If there’s one lifestyle trend that has really taken off in the past few years, it’s veganism. In fact, it’s now estimated that as many as 600,000 people in the UK are following the vegan diet.[i]
One way that many people get into veganism is by starting with a monthly challenge, such as the increasingly popular Veganuary. First conceived in 2014, this challenge encourages people to become vegan for the month of January, eschewing all meat and animal products in order to lead a healthier lifestyle and cut down their individual impact on the environment and animal life. Since its inception, this movement has inspired more than half a million people to adopt a vegan lifestyle and helped campaign for better vegan options in restaurants and shops to cater for this lifestyle change.[ii]

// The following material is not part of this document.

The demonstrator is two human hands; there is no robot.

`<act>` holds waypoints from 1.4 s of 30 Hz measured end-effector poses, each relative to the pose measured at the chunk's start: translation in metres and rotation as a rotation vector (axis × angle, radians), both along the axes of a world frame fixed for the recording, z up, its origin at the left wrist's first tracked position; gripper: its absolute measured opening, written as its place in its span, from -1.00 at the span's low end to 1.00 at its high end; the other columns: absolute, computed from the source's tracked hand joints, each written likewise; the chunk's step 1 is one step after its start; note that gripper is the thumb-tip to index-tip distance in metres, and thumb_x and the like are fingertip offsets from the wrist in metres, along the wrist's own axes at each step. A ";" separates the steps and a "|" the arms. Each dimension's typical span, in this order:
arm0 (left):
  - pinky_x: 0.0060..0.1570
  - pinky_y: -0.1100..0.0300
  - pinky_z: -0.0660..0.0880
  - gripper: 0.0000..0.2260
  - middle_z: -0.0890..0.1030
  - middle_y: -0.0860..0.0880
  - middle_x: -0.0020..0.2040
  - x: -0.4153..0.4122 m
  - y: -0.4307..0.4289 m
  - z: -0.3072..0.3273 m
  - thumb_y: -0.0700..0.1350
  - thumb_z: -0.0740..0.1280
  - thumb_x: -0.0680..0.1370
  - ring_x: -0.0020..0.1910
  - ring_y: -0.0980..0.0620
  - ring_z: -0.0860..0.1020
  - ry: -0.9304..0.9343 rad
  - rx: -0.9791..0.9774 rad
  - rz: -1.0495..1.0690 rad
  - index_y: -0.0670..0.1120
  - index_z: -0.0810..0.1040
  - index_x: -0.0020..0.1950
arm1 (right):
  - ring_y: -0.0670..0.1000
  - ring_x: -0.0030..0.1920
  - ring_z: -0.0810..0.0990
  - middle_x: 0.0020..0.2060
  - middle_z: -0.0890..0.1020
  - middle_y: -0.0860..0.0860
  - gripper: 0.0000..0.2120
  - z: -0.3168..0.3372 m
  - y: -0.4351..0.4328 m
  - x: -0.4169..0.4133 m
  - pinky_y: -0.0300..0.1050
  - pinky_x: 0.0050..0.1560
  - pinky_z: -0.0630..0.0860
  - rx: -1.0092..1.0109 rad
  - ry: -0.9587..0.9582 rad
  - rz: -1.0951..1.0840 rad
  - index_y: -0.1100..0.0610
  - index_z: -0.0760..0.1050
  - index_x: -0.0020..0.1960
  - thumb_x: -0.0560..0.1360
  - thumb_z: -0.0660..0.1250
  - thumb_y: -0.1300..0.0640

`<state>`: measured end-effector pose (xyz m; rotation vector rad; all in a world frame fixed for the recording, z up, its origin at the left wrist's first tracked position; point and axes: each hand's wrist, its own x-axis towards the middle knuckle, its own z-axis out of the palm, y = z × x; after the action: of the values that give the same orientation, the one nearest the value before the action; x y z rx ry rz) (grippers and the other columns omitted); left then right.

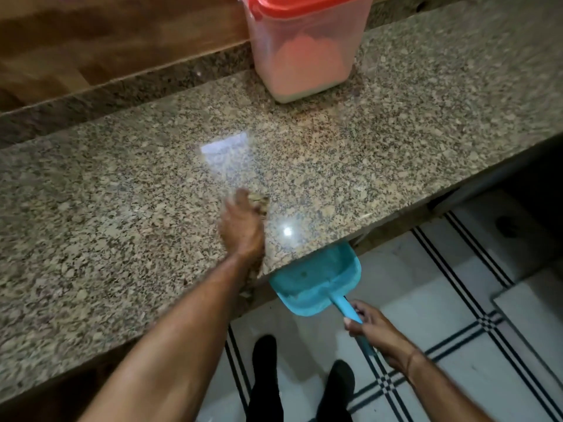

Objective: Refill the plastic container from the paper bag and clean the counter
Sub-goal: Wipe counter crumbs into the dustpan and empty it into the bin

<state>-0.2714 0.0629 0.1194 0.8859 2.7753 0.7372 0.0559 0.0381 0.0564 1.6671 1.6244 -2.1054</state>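
Note:
A clear plastic container (300, 53) with a red lid stands at the back of the speckled granite counter (122, 208), partly filled with pale powder. My left hand (242, 226) lies blurred on the counter near its front edge, over something brownish at the fingertips; what it is I cannot tell. My right hand (374, 330) grips the handle of a turquoise dustpan (316, 281), whose mouth sits tucked under the counter's edge just right of my left hand. No paper bag is in view.
A wooden ledge (106, 41) runs behind the counter's raised granite strip. Below the counter is a white tiled floor (457, 300) with dark stripe lines, and my two dark shoes (301, 382) stand on it.

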 end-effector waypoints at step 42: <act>-0.06 0.14 0.42 -0.58 0.46 -0.03 0.10 -0.110 -0.026 0.005 -0.13 0.29 0.60 -0.02 -0.04 0.48 0.076 -0.037 -0.098 0.14 0.32 0.41 | -0.05 -0.27 0.53 -0.28 0.55 0.00 -0.90 0.003 -0.032 -0.050 -0.15 -0.20 0.45 0.013 -0.087 0.018 0.14 0.64 0.07 0.59 0.42 0.14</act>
<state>-0.3817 0.0365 0.1241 1.0553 2.7775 0.6476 0.0060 0.0060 0.0599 1.7154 1.6250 -1.9893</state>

In many ways this change makes perfect sense. From an animal cruelty perspective, a meat and animal product inclusive diet is pretty damning, and there are plenty of UK farming practices that don’t put the welfare of the animals first.[iii] The global farming industry is also decidedly detrimental to our environment in some ways (although in the UK it is much better than many other countries), and that’s not even to mention the carbon footprint left by transporting goods and shipping them overseas. There are also some proven health benefits of becoming vegan, namely that those who adopt this style of diet tend to cut out unhealthier food high in fat and sugar and concentrate instead on eating healthy foods such as fresh vegetables and grains. This means they are less likely to be overweight, and therefore escape the increased chances of developing diseases such as cardiovascular disorders and diabetes.[iv]
However, for all of these benefits, a vegan diet can also cause issues. Research states that in some instances vegan diets could actually encourage higher rates of tooth decay.[v] This is primarily because people following these diets are likely to not consume as much calcium as people who drink milk or eat cheese, and this can quickly lead to teeth having lower defence against plaque acids. Furthermore, a number of prominent foods in the vegan diet are starchy or acidic (grains, fresh fruit) and these can also encourage decay when eaten too regularly.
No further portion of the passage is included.